Exceptions must be taken into account. A good example is health information. Using Internet resources, lay-people are doing as much research as scientists. When they start their research scientific names are often foreign to the layperson. By the time their done, they know the terms well. To help them get started a good thesaurus will capture both scientific terms and more generic, common names (e.g. aspirin vs. acetylsalicylic acid). The choice of which will be preferred and which will be a synonym, or non-preferred, depends on the target audience. A website of health information for the lay-public would use the common name as the preferred term. A researcher’s portal would lead with the scientific term. Both should have synonyms, or non-preferred terms, that provide lead-ins to the content.

Subject matter experts (SME) can be used to evaluate the efficacy and completeness of your taxonomy. Our experience suggests SMEs be brought in when you think your done. They are great at pointing out that you’re not done!
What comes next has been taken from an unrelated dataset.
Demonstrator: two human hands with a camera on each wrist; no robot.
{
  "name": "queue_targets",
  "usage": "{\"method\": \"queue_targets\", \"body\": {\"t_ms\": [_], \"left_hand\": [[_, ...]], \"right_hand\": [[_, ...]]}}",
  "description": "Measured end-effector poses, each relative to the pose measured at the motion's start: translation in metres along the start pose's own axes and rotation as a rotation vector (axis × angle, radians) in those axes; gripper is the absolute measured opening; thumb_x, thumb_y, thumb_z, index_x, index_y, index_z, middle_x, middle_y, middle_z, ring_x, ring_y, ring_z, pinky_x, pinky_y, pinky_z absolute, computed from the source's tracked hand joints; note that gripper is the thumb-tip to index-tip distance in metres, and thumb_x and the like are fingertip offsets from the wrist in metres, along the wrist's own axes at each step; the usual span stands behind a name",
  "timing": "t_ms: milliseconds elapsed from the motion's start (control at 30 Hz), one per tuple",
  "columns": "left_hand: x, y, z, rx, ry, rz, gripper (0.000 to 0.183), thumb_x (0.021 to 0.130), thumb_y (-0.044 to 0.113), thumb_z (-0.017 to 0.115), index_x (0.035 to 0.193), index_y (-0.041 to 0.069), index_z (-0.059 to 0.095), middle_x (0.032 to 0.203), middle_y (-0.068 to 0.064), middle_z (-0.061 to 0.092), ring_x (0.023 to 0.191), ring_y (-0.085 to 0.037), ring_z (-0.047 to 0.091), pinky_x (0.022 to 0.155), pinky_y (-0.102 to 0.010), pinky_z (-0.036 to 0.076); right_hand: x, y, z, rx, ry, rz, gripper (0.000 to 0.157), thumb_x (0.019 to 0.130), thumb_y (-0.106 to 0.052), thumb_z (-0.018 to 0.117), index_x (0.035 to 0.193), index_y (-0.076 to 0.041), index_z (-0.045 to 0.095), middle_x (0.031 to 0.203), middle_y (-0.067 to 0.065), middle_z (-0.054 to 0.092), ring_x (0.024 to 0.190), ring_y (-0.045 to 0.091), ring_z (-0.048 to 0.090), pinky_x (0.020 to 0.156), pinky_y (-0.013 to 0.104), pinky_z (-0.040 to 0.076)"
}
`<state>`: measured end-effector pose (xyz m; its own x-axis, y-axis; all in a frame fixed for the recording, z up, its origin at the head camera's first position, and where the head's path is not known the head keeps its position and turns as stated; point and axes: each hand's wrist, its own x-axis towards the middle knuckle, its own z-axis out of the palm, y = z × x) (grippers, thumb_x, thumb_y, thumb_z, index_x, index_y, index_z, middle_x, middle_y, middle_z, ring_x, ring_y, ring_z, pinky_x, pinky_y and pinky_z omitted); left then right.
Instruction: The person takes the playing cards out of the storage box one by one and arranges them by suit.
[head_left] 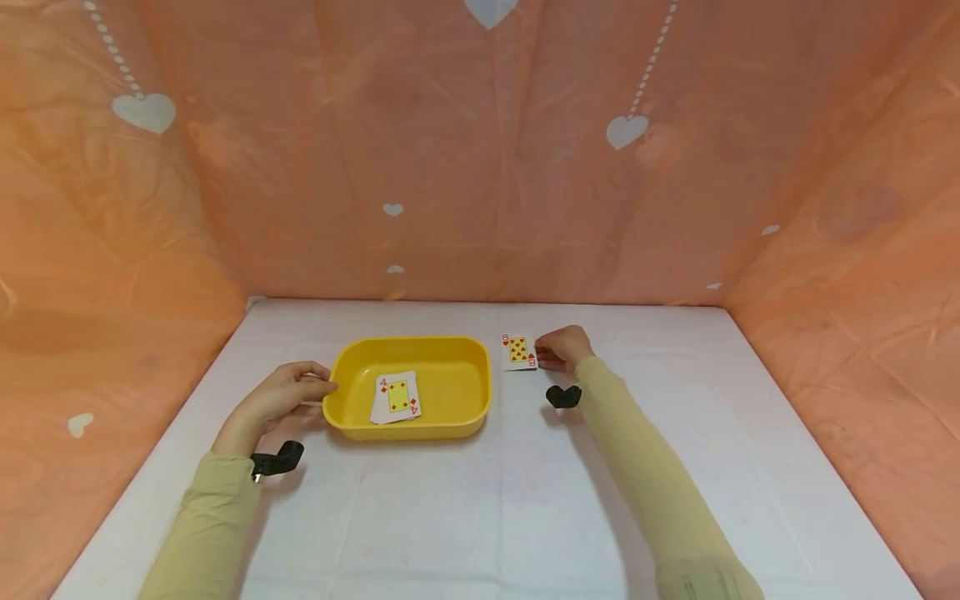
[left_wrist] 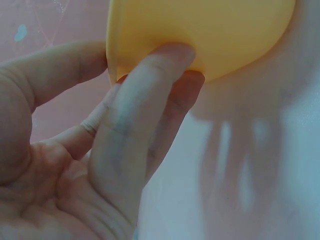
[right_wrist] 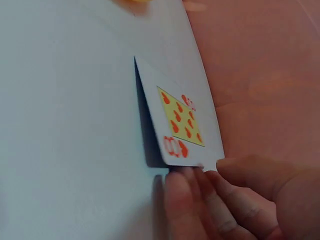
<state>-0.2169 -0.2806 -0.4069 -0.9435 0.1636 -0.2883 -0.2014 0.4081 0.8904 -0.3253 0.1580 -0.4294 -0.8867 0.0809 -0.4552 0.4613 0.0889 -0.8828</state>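
At the far left an orange cloth wall (head_left: pixel 82 275), printed with white hearts, rises beside the white-covered desk (head_left: pixel 420 517). Next comes the left sleeve (head_left: pixel 202 529), pale yellow-green, with a black wrist device (head_left: pixel 279 458) at its cuff. The person's left hand (head_left: pixel 283 392) grasps the left end of a yellow plastic tray (head_left: pixel 453 385), its thumb at the rim and other fingers against the outer wall. In the left half of the tray, towards the near side, lies a small, slightly uneven stack of playing cards (head_left: pixel 396 398) with the four of diamonds face up on top. Just right of the tray, towards the far side of the desk, is the eight of hearts (head_left: pixel 517 350), face up, its right end raised off the surface. The right hand (head_left: pixel 566 346) grasps that raised end, fingertips beneath it; a second black device (head_left: pixel 564 397) sits by the right sleeve (head_left: pixel 637 454)
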Motion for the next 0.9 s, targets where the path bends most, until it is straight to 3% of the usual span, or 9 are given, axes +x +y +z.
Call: {"method": "queue_targets", "body": {"t_ms": [333,433,567,700,900], "left_hand": [[0.001,0.001,-0.001,0.016,0.001,-0.007,0.044,0.093,0.024,0.064,0.119,-0.008,0.047,0.101,-0.015,0.064,0.086,-0.021,0.065,0.073,-0.034,0.056],[0.001,0.0,-0.001,0.021,-0.001,-0.008,0.045,0.093,0.024,0.064,0.119,-0.008,0.047,0.102,-0.014,0.064,0.086,-0.02,0.065,0.074,-0.034,0.055],[0.001,0.0,-0.001,0.021,-0.004,-0.001,0.044,0.093,0.023,0.064,0.118,-0.008,0.047,0.101,-0.015,0.064,0.085,-0.021,0.066,0.073,-0.034,0.056],[0.001,-0.001,0.0,0.017,-0.004,-0.006,0.044,0.093,0.023,0.063,0.119,-0.008,0.047,0.102,-0.016,0.065,0.085,-0.021,0.066,0.073,-0.034,0.056],[0.001,-0.001,0.0,0.02,-0.003,-0.011,0.046,0.093,0.025,0.064,0.119,-0.008,0.046,0.103,-0.016,0.064,0.087,-0.022,0.066,0.075,-0.034,0.055]], "right_hand": [[-0.002,0.0,-0.008,-0.026,-0.063,-0.009,0.028,0.09,-0.005,0.063,0.114,0.009,0.057,0.084,0.012,0.067,0.065,0.016,0.065,0.065,0.03,0.056],[-0.006,-0.001,-0.012,-0.039,-0.108,-0.059,0.031,0.092,-0.005,0.06,0.117,0.013,0.056,0.085,0.016,0.067,0.066,0.019,0.065,0.067,0.031,0.056],[-0.013,-0.009,-0.017,-0.072,-0.157,-0.138,0.036,0.093,-0.007,0.057,0.121,0.015,0.052,0.097,0.022,0.066,0.076,0.023,0.068,0.077,0.035,0.055],[-0.02,-0.021,-0.019,-0.103,-0.191,-0.166,0.042,0.095,-0.012,0.055,0.127,0.014,0.048,0.114,0.026,0.061,0.091,0.025,0.067,0.088,0.038,0.051],[-0.029,-0.042,-0.017,-0.099,-0.219,-0.214,0.04,0.097,-0.018,0.056,0.127,0.007,0.05,0.12,0.026,0.058,0.098,0.029,0.065,0.084,0.036,0.053]]}}
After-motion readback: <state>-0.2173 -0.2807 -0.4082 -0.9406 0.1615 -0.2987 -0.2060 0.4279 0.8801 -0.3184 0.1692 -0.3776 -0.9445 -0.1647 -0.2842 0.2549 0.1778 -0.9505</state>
Bringing them in too early is a waste of their valuable time. SMEs are expensive so you need to use their time sparingly. Your time is expensive, too, so you don’t want them slowing you down. SMEs in these circumstances are best used in a reactive mode. They will spot missing concepts and help with overall organization. They are quick to suggest the newest terminology. Bring them in too early and they will debate terms and placements until it makes Michelangelo’s Sistine Chapel fresco seem swift.

Reviews by SME’s, target audience members, and sample indexing efforts all contribute to the go, no go decision. At some point, you must go live. The initial feedback will be heavy at first, but as adjustments are made, things smooth out and calm down. A good practice is to set up a feedback loop to make it easy for users to comment, complain, and compliment. Set up an email addressed to the taxonomy team rather than an individual member of the team. Place a reply, or comment, button at prominent places around the taxonomy to make it easy to send messages to the taxonomy team.

From hard earned experience over 33 years we have learned these lesson. It would not be possible to test a taxonomy by indexing sample content, if we did not have our Data Harmony® indexing solution to automate the process. This makes testing the thesaurus through actual use economically feasible. A thesaurus should be continually renewed and feedback is an important part of the process. Again, lessons learned, we have added to Data Harmony Thesaurus Master®, our tool for managing complex controlled vocabularies such as taxonomies and thesauri, the ability to suggest candidate terms and to comment at the term level. Through the use of various levels of permission, these collaboration features can be made available to interested users without compromising the integrity of the thesaurus. Members of the target audience can provide direct feedback without having the ability to actually make changes to the taxonomy.

While your thesaurus is never done – and should be never done – there comes a time when you can – when you must – start using it. Let your audience see it and then embrace the feedback. It will only get better. Michelangelo finally had the scaffolding removed and people marveled than and still do today. (A tourist tip:  When visiting the Sistine Chapel you can save a lot time by going in the backdoor!)